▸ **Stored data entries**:
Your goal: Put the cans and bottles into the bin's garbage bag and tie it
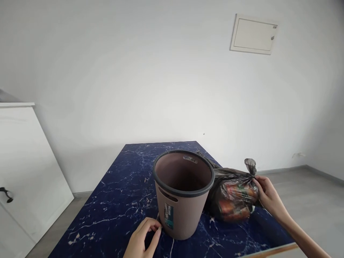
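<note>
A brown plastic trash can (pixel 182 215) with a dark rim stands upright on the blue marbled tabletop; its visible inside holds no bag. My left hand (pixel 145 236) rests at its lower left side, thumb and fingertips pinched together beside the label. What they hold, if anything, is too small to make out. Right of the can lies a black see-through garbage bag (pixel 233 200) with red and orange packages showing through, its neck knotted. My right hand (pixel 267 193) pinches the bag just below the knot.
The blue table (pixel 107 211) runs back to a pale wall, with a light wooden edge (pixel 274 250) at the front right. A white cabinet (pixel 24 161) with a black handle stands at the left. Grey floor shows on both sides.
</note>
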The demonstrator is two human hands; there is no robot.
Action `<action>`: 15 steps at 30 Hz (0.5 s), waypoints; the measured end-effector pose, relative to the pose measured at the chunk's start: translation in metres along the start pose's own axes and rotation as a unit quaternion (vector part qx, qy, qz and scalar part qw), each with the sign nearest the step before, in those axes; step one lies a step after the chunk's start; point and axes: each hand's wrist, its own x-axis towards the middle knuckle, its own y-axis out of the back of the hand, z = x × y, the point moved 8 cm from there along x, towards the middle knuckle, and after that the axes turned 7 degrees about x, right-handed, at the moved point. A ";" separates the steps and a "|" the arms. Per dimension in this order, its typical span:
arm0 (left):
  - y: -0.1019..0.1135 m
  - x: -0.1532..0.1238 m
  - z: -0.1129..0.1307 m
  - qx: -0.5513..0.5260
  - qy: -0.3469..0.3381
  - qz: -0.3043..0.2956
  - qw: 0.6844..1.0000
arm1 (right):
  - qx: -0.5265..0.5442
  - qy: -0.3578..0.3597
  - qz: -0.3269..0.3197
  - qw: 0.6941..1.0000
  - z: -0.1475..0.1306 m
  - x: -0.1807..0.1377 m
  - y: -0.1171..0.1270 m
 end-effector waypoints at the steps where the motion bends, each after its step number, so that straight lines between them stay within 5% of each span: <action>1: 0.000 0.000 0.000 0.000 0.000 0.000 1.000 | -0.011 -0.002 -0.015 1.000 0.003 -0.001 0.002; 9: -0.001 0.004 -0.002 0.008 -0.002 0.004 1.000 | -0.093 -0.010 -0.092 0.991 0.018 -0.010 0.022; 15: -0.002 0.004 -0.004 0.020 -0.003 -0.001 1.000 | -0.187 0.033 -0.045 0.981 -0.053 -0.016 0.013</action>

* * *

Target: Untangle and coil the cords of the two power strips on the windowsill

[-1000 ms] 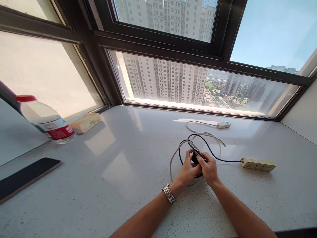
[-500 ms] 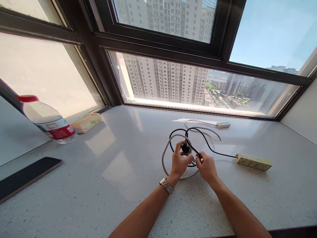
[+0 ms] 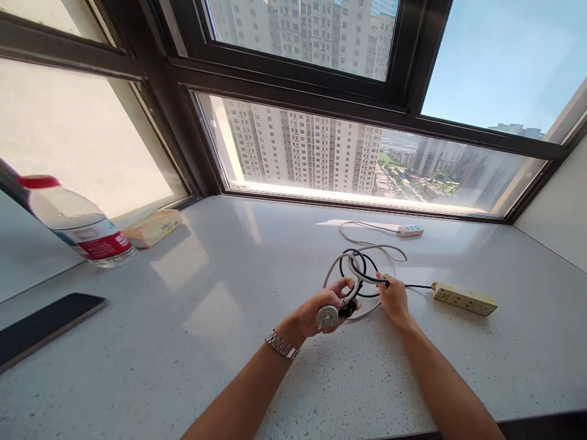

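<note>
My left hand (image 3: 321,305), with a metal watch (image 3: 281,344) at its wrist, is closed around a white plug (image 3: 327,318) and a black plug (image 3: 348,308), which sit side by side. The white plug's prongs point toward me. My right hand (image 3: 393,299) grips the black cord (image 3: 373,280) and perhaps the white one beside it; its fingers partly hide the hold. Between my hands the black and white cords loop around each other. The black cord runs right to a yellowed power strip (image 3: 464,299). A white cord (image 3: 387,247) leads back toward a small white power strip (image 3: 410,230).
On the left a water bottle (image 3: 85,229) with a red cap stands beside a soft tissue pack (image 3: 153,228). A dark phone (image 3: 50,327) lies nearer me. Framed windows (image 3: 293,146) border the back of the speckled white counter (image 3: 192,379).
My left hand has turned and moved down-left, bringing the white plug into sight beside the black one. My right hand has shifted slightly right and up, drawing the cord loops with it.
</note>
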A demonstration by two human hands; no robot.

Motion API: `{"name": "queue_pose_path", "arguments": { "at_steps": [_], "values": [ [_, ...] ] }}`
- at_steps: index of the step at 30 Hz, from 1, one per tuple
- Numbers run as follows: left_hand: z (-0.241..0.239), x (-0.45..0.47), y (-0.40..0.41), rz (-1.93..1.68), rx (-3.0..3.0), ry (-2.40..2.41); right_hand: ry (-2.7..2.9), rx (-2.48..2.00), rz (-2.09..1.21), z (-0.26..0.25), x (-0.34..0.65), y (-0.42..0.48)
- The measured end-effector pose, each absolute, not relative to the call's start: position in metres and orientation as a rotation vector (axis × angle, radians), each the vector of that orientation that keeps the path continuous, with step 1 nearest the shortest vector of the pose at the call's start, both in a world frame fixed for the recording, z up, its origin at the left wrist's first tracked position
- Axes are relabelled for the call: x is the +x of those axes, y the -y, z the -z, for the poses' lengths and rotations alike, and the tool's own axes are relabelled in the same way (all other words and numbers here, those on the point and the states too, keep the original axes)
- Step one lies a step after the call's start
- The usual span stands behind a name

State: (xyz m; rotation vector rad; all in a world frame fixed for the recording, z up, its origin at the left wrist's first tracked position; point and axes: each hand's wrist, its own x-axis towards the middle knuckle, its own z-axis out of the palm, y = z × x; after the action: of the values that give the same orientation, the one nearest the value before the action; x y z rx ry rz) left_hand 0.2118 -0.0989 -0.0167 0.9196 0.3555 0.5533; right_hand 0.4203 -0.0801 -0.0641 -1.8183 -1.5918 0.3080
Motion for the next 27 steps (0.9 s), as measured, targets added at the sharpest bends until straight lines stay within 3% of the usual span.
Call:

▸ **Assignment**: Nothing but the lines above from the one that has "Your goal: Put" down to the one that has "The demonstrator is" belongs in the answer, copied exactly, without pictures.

▸ **Answer to this exercise**:
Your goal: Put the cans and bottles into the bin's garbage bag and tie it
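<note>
A brown plastic trash can (pixel 182 215) with a dark rim stands upright on the blue marbled tabletop; its visible inside holds no bag. My left hand (pixel 145 236) rests at its lower left side, thumb and fingertips pinched together beside the label. What they hold, if anything, is too small to make out. Right of the can lies a black see-through garbage bag (pixel 233 200) with red and orange packages showing through, its neck knotted. My right hand (pixel 267 193) pinches the bag just below the knot.
The blue table (pixel 107 211) runs back to a pale wall, with a light wooden edge (pixel 274 250) at the front right. A white cabinet (pixel 24 161) with a black handle stands at the left. Grey floor shows on both sides.
</note>
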The demonstrator is two human hands; there is no robot.

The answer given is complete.